Information provided START

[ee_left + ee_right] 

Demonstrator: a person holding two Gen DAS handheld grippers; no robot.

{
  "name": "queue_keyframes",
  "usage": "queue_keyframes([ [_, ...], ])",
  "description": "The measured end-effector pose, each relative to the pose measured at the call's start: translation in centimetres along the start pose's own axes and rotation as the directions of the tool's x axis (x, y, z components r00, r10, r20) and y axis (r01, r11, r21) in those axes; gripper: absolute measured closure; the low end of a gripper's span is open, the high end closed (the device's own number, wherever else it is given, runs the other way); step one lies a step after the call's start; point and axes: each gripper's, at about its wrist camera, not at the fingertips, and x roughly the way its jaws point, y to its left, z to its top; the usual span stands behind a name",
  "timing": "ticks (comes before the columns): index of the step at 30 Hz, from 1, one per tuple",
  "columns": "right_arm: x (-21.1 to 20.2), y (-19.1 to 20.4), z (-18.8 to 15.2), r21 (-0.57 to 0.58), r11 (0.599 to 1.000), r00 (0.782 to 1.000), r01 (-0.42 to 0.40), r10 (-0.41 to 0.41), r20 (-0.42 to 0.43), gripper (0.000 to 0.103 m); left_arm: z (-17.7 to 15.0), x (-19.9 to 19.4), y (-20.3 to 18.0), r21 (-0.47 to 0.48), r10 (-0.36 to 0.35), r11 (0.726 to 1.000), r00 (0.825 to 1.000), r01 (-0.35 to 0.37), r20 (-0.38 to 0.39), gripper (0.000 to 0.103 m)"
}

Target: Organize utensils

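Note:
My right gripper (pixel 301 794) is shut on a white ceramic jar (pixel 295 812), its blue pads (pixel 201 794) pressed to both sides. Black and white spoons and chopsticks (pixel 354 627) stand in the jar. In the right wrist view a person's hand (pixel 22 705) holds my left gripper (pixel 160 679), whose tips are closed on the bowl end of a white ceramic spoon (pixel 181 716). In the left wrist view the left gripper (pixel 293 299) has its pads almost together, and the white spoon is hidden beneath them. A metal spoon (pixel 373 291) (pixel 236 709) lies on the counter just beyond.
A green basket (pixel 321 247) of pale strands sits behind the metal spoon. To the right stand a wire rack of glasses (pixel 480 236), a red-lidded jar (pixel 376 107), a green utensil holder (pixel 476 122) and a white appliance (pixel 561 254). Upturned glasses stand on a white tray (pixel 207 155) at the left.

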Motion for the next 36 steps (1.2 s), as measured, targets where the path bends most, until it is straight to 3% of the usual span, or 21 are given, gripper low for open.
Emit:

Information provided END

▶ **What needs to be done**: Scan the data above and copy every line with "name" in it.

▶ **Solution for this task**:
  "name": "queue_keyframes",
  "description": "The measured end-effector pose, each relative to the pose measured at the call's start: translation in centimetres along the start pose's own axes and rotation as the directions of the tool's x axis (x, y, z components r00, r10, r20) and y axis (r01, r11, r21) in those axes; gripper: absolute measured closure; the low end of a gripper's span is open, the high end closed (the device's own number, wherever else it is given, runs the other way); step one lies a step after the call's start; point and axes: each gripper's, at about its wrist camera, not at the fingertips, and x roughly the way its jaws point, y to its left, z to its top; the usual span stands behind a name",

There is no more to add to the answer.